Monday 7.15 a.m., the club, Audley Square
Someone's knocking on the bedroom door. I squint at my watch in the gloom. The overhanging light bulb has blown and I'm dressing by the sickly light of the bedside lamp. The chintzy curtains are drawn back, but it might as well still be night. Rain pounds the window and the sun continues to slumber beneath a soft quilt of slate cloud. Having risen at six o'clock, I managed to run around the quagmire of Hyde Park for the best part of an hour before returning, sodden, to the club for a quick shower. Now I'm attempting to dress and slap on some make-up before my first meeting of the day.
  'Coo-eee!!'
  I open the door.
  Bernadette is gawping at me from the other side. 'What kept you?' she asks with her Irish lilt.

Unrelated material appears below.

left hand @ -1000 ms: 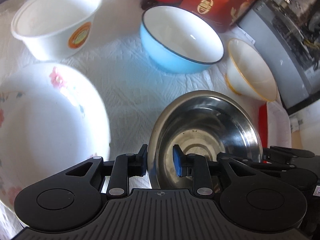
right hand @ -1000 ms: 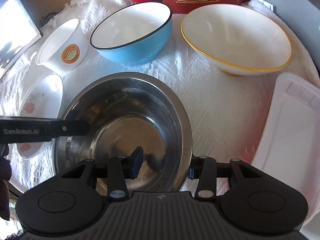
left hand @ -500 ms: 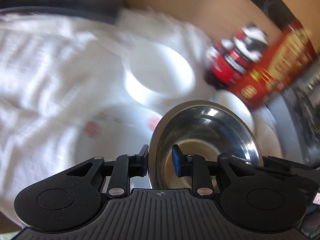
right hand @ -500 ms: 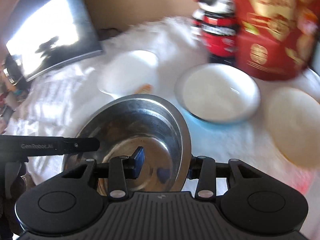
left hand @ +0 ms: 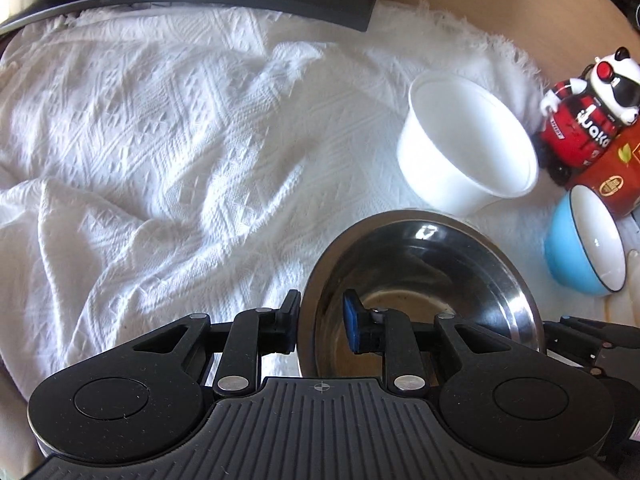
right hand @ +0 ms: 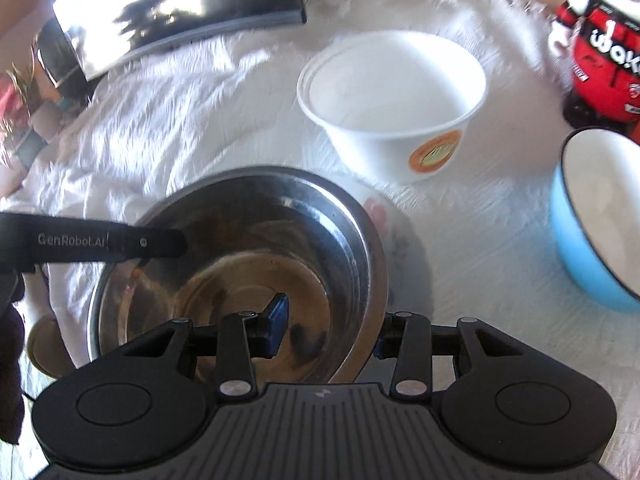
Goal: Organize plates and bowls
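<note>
Steel bowl (right hand: 256,264) rides in the air above the white cloth (left hand: 168,152), pinched at opposite rims: left gripper (left hand: 320,326) has just been closing on its wall, right gripper (right hand: 332,330) clamps the far side. Uneven hands could tilt it or let the slick rim slip, and it could clip the white tub (right hand: 394,100) just beside. A floral dish (right hand: 380,216) peeks out beneath, mostly hidden; the blue bowl (right hand: 596,232) is cut off.

"GenRobot.AI" on left tool (right hand: 92,240).
</note>
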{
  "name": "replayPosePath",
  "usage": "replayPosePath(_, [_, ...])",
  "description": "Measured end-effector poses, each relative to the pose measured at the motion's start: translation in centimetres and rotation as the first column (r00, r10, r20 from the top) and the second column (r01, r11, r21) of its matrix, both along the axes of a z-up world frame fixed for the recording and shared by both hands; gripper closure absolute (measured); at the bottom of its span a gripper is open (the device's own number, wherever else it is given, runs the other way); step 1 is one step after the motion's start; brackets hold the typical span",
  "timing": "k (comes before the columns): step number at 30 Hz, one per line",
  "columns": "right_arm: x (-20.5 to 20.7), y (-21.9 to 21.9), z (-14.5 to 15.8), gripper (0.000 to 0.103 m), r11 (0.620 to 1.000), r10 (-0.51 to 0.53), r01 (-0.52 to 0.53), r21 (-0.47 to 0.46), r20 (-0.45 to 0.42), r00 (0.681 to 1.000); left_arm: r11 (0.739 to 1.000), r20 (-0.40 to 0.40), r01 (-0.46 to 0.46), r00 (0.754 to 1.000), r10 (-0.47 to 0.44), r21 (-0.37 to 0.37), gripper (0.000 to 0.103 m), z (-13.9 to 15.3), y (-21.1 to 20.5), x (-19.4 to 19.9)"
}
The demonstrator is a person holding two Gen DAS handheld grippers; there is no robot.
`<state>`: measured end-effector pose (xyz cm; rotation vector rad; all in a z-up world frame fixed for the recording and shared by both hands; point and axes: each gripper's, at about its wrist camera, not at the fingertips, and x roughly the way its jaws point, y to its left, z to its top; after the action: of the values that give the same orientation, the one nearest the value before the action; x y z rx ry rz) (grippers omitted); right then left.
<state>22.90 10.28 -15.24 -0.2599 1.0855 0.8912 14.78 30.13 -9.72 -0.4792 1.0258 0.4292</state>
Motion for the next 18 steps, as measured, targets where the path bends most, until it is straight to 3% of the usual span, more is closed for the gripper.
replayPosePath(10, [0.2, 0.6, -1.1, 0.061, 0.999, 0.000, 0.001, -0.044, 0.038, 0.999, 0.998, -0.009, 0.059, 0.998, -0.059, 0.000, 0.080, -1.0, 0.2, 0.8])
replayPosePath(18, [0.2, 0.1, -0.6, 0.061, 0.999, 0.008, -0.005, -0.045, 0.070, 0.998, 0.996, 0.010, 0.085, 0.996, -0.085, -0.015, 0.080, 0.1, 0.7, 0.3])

  'Ah, Bernadette! I'm in a bit of a hurry. Is everything OK?'
  This bustling, singing, duster-wielding ball of Irish fun, who relishes tuna sandwiches before the sun is up and whose auburn hair is always immaculately set come rain or shine, is the club's esteemed housekeeper. She is cherished by the members and feared by those who attempt clandestine midnight feasts. She can sniff a chocolate wrapper ten feet away and her ability to detect biscuit crumbs in the bed is uncanny. It doesn't matter whether you're a baroness, an honourable, a lady, an MP or a commoner: as far as Bernadette is concerned everyone's guilty until proven innocent. We are all at her mercy and the promise of some much coveted shortcake biscuits left on the tea tray in our rooms is enough to have us playing to her tune.

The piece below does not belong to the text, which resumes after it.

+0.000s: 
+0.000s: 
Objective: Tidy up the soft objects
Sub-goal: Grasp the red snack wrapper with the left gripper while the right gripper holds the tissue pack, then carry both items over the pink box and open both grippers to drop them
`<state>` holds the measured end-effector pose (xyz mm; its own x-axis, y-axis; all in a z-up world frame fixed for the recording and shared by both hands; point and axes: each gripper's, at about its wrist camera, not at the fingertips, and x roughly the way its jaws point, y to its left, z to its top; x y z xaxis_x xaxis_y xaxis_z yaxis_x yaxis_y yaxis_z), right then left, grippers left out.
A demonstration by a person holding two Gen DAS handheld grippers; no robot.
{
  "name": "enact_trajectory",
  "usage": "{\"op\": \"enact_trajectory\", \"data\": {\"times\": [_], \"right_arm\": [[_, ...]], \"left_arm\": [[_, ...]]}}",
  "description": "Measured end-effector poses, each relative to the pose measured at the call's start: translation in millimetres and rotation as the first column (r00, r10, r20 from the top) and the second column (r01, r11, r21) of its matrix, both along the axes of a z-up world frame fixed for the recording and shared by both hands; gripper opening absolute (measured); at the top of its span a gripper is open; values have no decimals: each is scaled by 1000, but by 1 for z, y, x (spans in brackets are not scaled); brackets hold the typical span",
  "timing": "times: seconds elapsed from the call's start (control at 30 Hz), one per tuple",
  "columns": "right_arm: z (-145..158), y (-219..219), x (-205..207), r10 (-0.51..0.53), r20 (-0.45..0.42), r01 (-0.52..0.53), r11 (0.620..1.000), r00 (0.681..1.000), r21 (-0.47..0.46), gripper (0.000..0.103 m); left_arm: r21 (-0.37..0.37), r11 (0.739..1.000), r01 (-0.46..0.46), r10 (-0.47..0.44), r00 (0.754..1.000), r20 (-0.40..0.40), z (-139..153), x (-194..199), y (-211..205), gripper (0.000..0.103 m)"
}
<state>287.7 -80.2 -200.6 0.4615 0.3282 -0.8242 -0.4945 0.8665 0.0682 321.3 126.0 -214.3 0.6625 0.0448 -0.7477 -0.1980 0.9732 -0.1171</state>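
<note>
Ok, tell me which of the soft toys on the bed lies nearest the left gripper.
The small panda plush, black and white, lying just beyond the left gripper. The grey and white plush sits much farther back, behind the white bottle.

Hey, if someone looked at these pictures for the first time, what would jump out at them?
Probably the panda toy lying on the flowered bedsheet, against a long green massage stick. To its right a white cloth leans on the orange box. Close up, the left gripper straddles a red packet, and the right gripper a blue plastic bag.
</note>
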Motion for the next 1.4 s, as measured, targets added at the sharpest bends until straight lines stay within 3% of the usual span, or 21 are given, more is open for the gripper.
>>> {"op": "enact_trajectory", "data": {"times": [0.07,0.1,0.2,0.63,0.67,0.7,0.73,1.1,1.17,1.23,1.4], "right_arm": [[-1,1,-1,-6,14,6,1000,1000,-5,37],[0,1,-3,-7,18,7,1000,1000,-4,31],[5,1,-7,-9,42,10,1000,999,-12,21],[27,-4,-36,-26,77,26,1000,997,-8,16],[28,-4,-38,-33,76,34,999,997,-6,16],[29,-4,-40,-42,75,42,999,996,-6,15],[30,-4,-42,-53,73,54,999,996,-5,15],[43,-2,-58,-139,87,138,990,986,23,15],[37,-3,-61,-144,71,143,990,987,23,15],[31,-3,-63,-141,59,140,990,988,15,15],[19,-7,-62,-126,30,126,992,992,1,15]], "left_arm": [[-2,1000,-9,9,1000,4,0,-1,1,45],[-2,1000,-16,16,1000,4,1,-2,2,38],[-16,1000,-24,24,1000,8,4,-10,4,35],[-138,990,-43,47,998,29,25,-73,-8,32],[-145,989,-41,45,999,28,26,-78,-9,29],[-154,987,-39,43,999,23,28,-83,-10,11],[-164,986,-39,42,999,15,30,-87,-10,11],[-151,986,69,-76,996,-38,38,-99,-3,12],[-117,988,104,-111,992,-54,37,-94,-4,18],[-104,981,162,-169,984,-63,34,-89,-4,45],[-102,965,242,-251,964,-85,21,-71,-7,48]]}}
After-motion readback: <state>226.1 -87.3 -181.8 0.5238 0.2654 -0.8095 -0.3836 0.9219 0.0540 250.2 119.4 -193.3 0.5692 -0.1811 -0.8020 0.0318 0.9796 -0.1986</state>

  'Always in a rush you are,' she scoffs. 'God, look at you. Like a whippet, poor creature, no flesh on you. Nice to see you back. Did you notice the shortcake I put on your tray last night?'
  'You're an angel.'
  'Go on, get dressed, before you upset the other old ladies.'
  I stand by the door, wet hair clinging to my face as Bernadette bustles down the corridor rowdily singing an Irish ballad as she goes.


8 a.m., Piccadilly
Standing on Piccadilly, I survey the vast grey frontage of The Wolseley on the opposite side of the street. Drizzling rain blurs this snapshot of Venetian styled elegance, as I peep out from the rim of my dripping umbrella. Strictly speaking, I can't claim ownership, given that it's on loan from my club. In front of me, long, metallic tentacles of traffic extend slowly east and west, their progress impeded by the rain and sluggish traffic lights. I weave between cars and hop onto the pavement, entering the chic, grand cafe through one of the arched portals. It's eight in the morning and already a dull hubbub of noise rises like smoke to the very top of the domed ceiling. At the front desk a woman whips the wet umbrella from my hand and leads me into the main restaurant and through the maze of occupied tables. At a discreet corner table, tucked away beneath one of the marble pillars, sits Rachel. She's already scribbling furiously in a voluminous notepad, her honey brown hair scooped up into an efficient French pleat. She gives me a winning smile.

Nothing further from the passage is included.